Run python data/noaas3.py

Make training patches (years 2017, 2018)

Generating training patches from the raw data is done in parallel on a single node with the script python data/training_data.py or by submitting an mpi job.

Perform Bayesian Optimization to find Hyper-parameters

Bayesian Optimization is used to select hyperparameters using the Ax library and Pytorch. experiments/parameter_search.py will find hyper-parameters for a specified set of channels, n_channels, and single- or multi-variate, multivariate. Multiple experiments can be ran in parallel on NAS's v100 queue on sky_gpu using the pbs script ./mpi.bayesopt_training.pbs.

Training models and experiments

train_interpolation.py contains the base training methods for interpolation model, include the flow and interpolation convolutional neural networks.

Experiments can be found in experiments/ where we perform individual training on each model, including bayesian hyperparameter search.

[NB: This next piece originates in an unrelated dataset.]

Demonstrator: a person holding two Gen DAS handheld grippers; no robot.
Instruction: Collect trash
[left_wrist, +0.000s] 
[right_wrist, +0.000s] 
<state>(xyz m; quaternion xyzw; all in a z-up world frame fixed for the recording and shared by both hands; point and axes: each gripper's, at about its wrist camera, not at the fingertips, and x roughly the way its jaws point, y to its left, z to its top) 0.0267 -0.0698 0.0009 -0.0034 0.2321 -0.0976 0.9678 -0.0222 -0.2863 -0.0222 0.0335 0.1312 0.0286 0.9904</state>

@TODO: Create a persistent link to trained model weights.

Performing Interpolation

See objects defined in interpolation.py that is used for defining the interpolation model based on pre-trained weights.

For usage, see code in scripts/ and notebooks/.

Acknowledgements

This work was supported by the NASA Earth eXchange (NEX) and under the NASA ROSES grant 19-ESROGSS-19-0123. We would like to thank the GOES-R data providers for access to GOES-16 mesoscale and full-disk observations. NASA's Advanced Supercomputing facility at Ames Research Center was used for accelerated computing with Nvidia V100 GPUs.